Directions: Set down every line of the data exactly, skipping the pictures.

======== Data below

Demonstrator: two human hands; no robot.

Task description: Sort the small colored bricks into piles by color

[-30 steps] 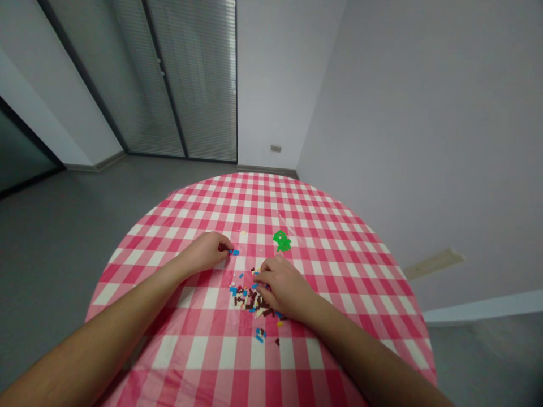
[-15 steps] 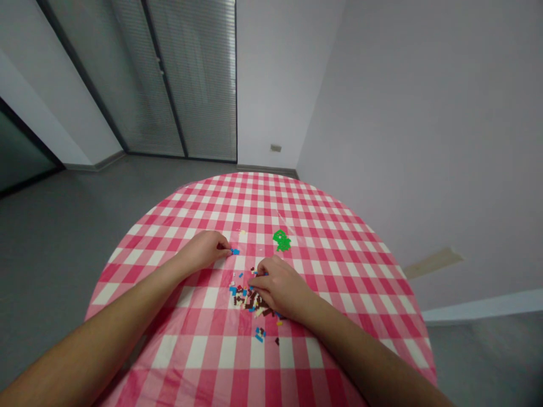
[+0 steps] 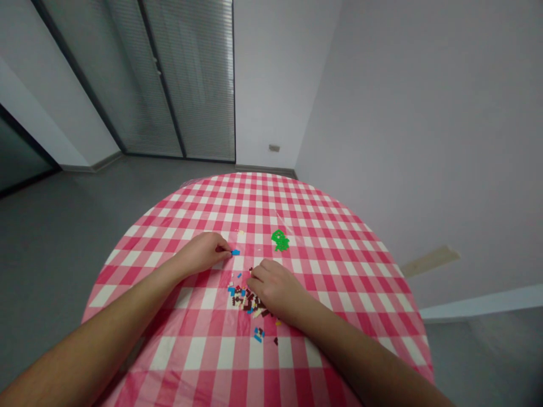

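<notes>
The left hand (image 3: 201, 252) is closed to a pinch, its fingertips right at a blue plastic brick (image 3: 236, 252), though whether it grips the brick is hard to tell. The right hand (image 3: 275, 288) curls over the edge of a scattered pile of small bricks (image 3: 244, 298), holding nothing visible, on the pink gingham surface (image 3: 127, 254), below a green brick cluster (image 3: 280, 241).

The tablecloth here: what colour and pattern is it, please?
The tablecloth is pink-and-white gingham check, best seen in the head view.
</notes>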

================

Result of this exercise:
Demonstrator: two human hands; no robot.

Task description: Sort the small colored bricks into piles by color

[-30 steps] 
[-15 steps] 
[+0 steps] 

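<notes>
The left hand (image 3: 201, 252) is closed to a pinch, its fingertips right at a blue plastic brick (image 3: 236, 252), though whether it grips the brick is hard to tell. The right hand (image 3: 275, 288) curls over the edge of a scattered pile of small bricks (image 3: 244, 298), holding nothing visible, on the pink gingham surface (image 3: 127, 254), below a green brick cluster (image 3: 280, 241).

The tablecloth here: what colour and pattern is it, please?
The tablecloth is pink-and-white gingham check, best seen in the head view.
</notes>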

Nothing further is needed for the answer.